## Directions for this task
In the records below, some lines hold the word "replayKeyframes". Copy each of those lines.
---- Data for processing
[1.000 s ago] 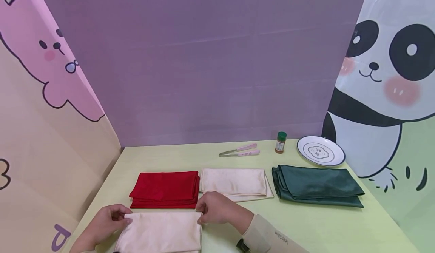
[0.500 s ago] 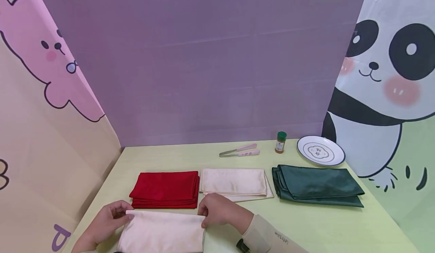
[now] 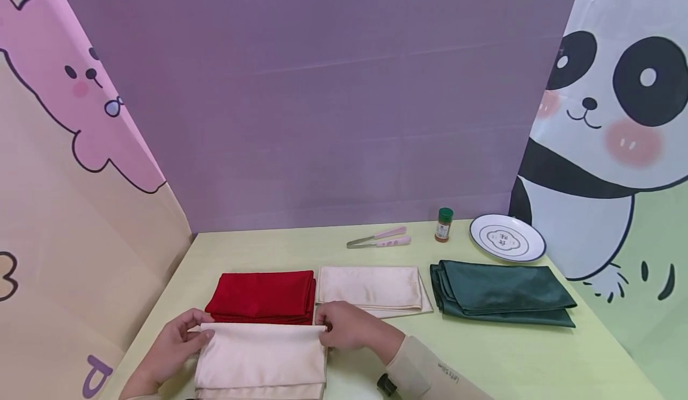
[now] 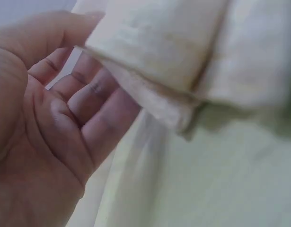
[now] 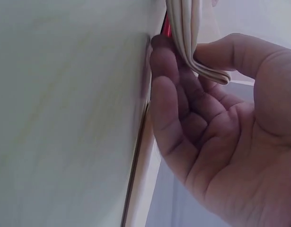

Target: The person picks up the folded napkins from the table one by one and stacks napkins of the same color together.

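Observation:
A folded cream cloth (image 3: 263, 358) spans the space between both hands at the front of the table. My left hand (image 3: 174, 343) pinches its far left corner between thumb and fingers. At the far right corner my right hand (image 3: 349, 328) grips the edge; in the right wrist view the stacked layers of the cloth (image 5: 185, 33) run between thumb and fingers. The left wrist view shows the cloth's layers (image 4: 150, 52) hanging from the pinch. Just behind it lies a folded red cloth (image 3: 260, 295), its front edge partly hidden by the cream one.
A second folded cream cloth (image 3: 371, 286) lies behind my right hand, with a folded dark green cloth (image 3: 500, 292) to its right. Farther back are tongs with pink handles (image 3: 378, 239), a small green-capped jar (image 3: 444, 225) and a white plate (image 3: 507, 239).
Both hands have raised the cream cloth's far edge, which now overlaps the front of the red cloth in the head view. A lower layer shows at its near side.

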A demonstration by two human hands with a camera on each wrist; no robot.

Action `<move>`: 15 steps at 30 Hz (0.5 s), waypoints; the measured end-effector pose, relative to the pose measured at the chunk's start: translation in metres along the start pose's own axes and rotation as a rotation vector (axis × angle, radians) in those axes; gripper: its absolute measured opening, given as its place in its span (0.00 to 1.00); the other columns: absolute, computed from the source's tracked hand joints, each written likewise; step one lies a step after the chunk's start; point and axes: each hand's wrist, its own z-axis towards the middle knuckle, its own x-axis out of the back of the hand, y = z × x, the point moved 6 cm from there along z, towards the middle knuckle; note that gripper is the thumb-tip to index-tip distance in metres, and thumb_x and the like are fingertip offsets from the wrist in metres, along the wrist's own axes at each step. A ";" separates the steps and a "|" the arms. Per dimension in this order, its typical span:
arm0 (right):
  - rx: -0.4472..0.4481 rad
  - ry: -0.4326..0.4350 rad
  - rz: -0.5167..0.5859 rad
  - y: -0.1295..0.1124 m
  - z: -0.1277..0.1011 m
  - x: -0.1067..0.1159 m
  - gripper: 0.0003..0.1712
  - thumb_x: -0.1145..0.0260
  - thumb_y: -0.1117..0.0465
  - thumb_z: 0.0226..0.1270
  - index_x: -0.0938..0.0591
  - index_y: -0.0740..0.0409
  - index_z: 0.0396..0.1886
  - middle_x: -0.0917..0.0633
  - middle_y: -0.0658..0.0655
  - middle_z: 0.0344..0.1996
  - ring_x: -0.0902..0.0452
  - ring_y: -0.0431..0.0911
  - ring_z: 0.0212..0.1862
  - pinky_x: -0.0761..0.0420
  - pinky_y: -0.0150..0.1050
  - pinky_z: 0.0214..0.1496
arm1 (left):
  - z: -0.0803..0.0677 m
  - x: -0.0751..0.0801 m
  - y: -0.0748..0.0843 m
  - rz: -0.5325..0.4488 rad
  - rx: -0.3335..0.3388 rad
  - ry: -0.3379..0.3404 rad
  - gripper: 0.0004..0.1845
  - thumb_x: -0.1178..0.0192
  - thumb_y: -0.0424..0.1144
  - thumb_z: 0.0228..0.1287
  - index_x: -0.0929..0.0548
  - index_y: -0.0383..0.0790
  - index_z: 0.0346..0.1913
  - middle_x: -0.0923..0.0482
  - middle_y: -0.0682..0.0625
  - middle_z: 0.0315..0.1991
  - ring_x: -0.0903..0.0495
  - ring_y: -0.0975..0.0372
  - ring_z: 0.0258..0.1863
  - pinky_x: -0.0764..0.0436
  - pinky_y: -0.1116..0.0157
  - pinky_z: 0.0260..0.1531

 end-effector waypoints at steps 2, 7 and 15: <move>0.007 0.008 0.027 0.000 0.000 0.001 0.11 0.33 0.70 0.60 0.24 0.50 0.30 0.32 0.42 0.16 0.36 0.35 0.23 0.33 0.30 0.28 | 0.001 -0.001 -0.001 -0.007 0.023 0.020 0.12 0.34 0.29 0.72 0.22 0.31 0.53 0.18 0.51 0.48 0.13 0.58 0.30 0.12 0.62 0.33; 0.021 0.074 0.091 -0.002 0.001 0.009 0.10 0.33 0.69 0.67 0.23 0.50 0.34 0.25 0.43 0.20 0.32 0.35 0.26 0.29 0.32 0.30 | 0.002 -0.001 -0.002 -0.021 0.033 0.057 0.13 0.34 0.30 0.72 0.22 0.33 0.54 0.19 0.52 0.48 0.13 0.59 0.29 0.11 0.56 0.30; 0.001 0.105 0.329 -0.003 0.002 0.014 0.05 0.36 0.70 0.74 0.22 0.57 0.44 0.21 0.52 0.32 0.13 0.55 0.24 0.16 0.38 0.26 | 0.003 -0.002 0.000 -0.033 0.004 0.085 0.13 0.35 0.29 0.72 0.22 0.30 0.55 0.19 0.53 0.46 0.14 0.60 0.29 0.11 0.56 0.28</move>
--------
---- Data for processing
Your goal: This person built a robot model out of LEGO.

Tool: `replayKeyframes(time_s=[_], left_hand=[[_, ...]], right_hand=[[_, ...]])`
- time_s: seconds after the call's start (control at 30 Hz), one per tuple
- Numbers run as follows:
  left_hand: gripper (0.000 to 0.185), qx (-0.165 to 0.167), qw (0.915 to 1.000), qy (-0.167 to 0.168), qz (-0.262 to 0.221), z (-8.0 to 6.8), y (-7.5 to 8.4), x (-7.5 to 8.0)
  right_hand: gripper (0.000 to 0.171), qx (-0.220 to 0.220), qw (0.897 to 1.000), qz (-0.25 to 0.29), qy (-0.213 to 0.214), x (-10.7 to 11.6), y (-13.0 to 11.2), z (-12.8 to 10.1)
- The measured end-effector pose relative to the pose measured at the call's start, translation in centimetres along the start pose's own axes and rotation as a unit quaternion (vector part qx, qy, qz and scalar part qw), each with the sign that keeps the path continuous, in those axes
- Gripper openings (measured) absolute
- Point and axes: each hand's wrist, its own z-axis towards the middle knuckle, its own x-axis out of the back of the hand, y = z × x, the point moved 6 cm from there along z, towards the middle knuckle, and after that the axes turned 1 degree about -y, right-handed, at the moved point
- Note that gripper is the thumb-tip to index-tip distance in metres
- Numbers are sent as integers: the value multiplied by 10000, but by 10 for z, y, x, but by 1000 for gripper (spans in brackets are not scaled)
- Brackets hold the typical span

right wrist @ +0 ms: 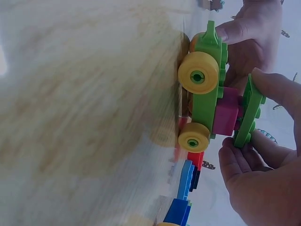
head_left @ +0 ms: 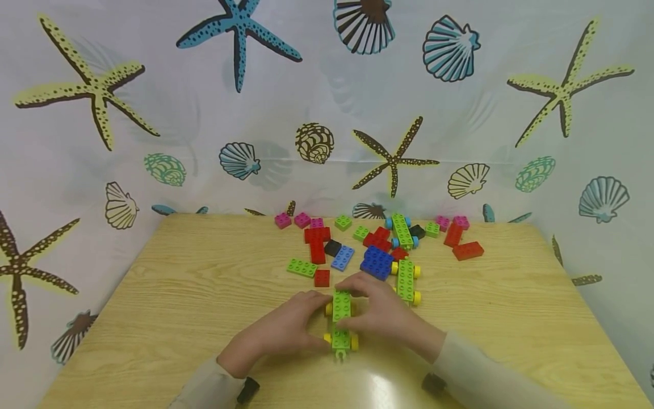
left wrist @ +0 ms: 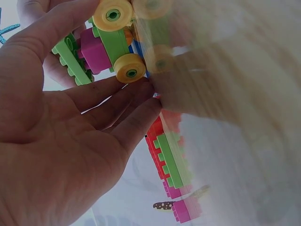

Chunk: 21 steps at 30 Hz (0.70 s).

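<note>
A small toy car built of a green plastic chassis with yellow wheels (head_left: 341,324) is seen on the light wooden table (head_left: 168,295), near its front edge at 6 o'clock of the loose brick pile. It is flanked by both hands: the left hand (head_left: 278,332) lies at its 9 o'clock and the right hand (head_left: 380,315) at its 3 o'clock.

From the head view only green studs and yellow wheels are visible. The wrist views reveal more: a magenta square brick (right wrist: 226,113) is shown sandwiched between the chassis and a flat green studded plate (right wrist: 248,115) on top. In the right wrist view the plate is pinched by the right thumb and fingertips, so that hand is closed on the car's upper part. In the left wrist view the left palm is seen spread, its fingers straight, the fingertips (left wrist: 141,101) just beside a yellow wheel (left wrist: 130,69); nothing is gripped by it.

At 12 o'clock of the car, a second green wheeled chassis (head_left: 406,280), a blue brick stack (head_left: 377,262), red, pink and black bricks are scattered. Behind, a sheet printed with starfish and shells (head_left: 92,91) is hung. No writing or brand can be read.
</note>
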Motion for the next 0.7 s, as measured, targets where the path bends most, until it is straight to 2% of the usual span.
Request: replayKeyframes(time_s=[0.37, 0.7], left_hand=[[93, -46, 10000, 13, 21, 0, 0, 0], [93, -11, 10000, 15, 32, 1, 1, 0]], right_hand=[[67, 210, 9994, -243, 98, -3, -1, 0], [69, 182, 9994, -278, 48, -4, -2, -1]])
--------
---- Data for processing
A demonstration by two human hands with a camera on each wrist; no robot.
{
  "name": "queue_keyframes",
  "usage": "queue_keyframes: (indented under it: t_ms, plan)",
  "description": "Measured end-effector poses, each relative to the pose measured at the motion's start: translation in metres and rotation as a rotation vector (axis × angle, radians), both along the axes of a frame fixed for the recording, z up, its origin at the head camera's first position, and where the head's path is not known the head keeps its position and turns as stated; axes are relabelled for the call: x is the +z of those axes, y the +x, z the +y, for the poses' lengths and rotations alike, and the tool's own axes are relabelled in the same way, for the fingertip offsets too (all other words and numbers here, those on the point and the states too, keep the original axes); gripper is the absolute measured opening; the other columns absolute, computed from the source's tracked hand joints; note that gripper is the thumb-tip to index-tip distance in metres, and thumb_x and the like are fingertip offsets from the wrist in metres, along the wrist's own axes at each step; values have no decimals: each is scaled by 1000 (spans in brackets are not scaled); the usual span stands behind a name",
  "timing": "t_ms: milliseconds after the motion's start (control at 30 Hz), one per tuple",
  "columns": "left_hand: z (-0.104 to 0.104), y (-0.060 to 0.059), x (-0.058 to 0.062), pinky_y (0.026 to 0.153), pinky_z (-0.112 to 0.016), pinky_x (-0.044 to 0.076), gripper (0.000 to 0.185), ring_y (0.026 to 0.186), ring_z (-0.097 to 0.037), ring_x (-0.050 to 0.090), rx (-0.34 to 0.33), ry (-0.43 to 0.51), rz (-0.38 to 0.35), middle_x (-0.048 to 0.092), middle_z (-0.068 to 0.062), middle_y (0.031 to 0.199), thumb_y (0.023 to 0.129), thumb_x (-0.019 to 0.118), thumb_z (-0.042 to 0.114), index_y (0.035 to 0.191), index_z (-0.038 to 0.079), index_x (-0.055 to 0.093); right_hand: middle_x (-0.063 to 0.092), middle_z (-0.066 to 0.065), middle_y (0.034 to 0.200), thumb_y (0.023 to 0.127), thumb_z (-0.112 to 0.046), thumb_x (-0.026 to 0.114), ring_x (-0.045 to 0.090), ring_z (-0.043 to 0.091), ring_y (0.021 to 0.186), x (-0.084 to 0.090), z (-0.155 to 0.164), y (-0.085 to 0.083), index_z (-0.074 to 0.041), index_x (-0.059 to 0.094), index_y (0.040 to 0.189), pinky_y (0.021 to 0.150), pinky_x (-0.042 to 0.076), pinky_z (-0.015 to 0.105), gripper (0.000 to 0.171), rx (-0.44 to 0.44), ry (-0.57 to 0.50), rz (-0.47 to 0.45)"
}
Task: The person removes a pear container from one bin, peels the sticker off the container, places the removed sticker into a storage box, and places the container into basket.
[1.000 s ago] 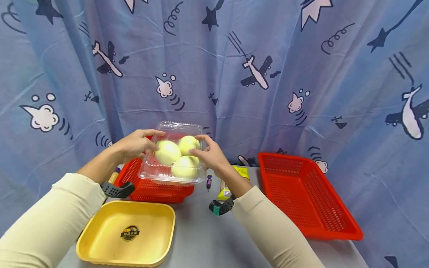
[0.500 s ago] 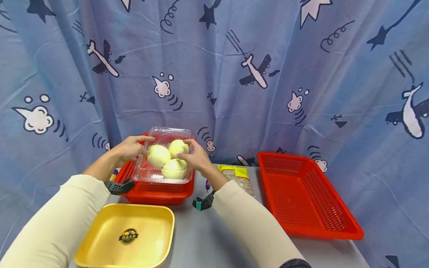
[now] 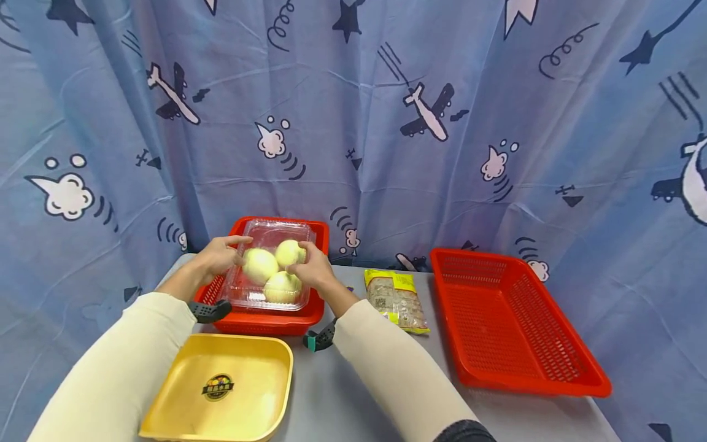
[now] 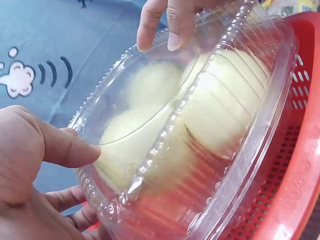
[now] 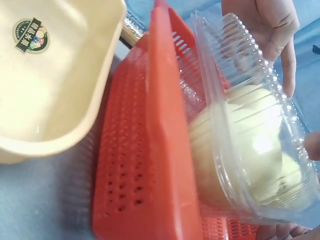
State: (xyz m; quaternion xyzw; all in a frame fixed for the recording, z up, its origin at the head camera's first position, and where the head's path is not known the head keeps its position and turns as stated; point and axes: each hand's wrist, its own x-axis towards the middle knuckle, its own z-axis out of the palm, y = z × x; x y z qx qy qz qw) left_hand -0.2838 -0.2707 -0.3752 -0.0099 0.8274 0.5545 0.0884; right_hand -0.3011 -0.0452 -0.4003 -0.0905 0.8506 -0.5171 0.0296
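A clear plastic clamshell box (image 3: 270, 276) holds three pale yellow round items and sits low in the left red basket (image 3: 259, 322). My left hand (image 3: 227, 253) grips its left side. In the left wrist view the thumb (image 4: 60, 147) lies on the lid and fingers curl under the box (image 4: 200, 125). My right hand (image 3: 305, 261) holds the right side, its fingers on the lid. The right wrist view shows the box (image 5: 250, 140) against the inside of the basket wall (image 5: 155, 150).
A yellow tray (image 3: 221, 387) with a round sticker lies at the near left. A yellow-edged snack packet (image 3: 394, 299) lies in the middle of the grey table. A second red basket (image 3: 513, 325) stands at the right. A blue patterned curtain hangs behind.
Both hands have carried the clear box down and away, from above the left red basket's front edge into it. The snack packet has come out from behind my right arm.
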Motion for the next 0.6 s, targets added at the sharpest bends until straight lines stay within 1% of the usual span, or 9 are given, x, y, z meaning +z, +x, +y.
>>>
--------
## Response to the task
Tool: `replayKeyframes(time_s=[_], left_hand=[[_, ...]], right_hand=[[_, ...]])`
Request: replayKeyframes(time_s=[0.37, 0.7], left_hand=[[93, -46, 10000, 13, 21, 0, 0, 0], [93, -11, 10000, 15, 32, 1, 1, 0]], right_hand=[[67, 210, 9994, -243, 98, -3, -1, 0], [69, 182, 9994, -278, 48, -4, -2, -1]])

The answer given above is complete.